*ACTION ITEM*: Take the line that contains "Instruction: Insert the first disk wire" in the data below and each line after it, through the last, and repeat them unchanged.

START DATASET SECTION

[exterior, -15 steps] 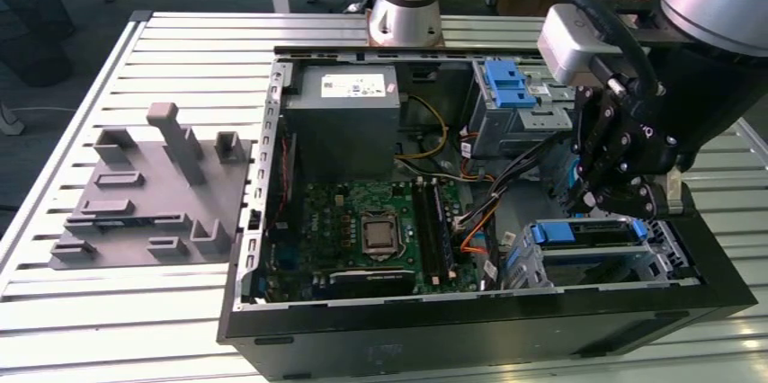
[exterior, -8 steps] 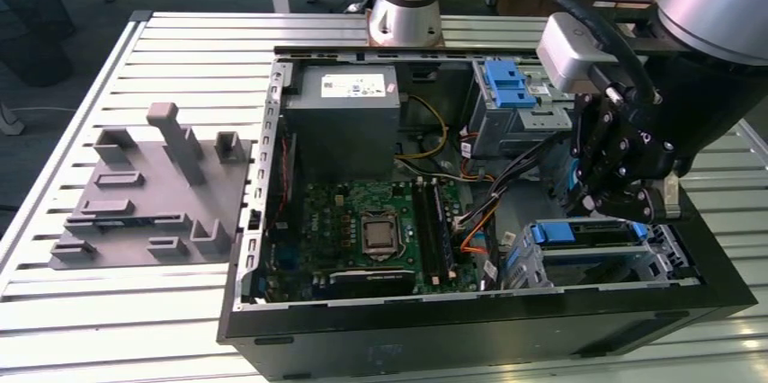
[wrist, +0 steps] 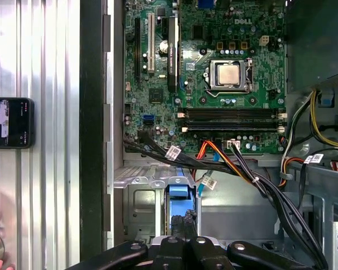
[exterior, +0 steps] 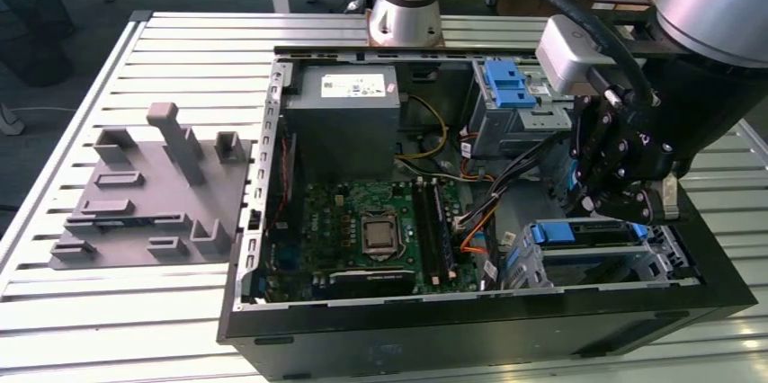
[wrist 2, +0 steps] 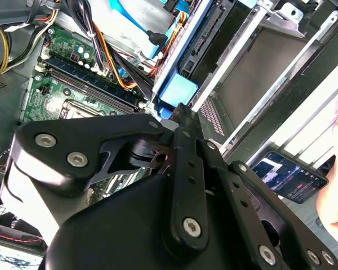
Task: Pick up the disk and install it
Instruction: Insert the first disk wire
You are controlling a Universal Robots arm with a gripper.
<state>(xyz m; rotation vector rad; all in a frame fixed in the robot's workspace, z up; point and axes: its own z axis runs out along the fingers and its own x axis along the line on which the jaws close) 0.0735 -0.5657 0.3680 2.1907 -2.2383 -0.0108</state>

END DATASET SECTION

*SOLUTION TO THIS TASK*:
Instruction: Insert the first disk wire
You are controlling a Universal Robots arm with a gripper.
<state>(xyz m; rotation vector rad; all in a frame fixed in the robot's workspace, z up; point and axes: its own z axis runs out along the fingers and its own x axis along the line on which the jaws close) 0.0735 -0.5657 0.3680 2.1907 -2.2383 -0.0108</state>

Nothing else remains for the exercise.